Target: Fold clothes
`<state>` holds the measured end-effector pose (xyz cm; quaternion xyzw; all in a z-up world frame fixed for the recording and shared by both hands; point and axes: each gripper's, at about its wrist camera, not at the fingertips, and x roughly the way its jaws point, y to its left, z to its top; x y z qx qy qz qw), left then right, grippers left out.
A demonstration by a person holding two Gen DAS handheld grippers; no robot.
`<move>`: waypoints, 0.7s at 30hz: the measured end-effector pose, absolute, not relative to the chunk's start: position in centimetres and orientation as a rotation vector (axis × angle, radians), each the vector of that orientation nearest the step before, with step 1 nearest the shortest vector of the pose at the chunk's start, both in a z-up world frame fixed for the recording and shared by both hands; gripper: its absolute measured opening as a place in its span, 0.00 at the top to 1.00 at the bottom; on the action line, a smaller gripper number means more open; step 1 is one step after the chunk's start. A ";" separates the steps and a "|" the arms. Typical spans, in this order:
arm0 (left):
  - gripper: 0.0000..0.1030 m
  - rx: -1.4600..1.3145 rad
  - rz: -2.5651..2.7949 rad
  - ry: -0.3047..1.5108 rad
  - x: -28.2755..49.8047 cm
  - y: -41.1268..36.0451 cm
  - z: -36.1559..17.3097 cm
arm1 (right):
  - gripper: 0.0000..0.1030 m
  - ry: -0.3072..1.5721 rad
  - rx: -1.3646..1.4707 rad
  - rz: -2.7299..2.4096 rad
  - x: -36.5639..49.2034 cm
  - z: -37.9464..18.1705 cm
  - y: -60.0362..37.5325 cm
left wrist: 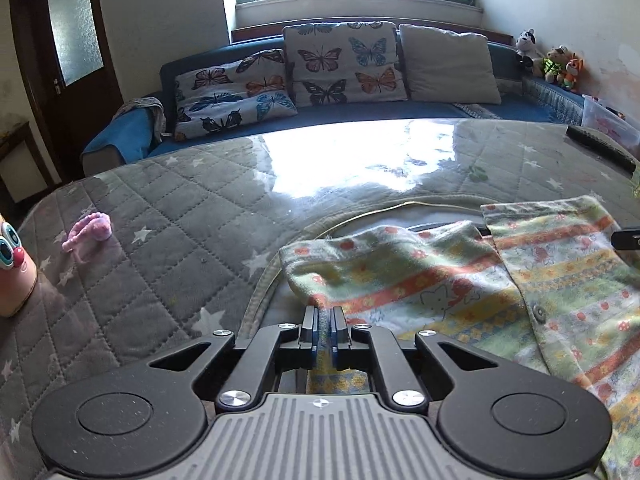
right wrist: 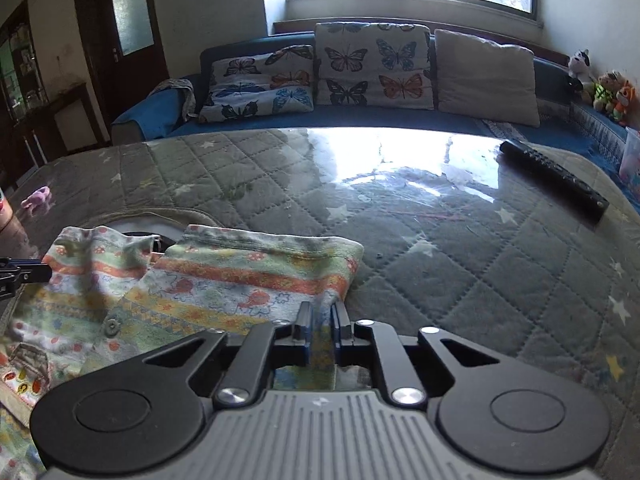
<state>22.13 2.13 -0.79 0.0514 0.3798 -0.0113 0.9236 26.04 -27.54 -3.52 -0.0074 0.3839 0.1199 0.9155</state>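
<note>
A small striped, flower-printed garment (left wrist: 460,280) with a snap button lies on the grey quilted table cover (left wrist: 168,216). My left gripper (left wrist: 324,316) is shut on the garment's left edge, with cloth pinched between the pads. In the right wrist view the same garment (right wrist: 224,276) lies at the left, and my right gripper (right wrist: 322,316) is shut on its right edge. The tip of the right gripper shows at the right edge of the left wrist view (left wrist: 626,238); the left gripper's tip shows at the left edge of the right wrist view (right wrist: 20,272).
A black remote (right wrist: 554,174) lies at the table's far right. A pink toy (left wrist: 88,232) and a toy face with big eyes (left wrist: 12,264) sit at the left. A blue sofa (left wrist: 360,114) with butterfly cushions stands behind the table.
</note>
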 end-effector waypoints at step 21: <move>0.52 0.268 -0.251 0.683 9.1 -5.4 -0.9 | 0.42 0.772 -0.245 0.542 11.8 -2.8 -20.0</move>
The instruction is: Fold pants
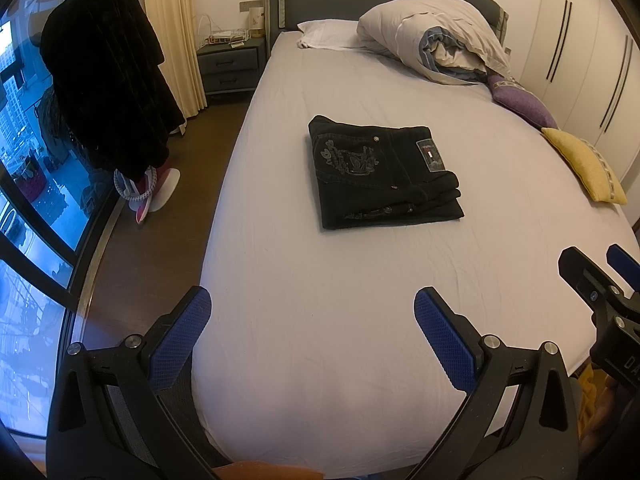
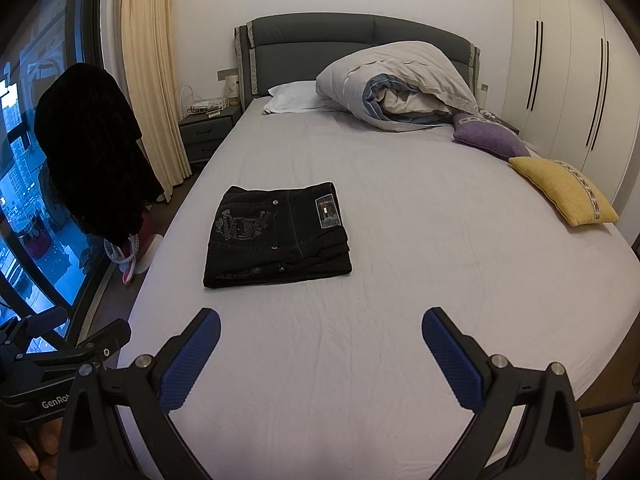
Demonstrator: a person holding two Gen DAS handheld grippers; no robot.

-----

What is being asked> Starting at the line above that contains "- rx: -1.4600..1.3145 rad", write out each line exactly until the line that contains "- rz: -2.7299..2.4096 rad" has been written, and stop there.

Finished task>
  - rx: -1.4600..1.3145 rad
  - rz: -2.5651..2.7949 rad
  - ry: -0.3047..1.5108 rad
  - x: -28.2755..49.8047 cm
  - y: -41.1268..36.0451 cm
  - z: -36.1559..17.3097 cm
arm1 (right):
  - gripper: 0.0000..0.1030 m
  - ry: -0.3072..1.5721 rad
  - rx: -1.3646..1.4707 rad
  - rz: -2.7299..2.4096 rad

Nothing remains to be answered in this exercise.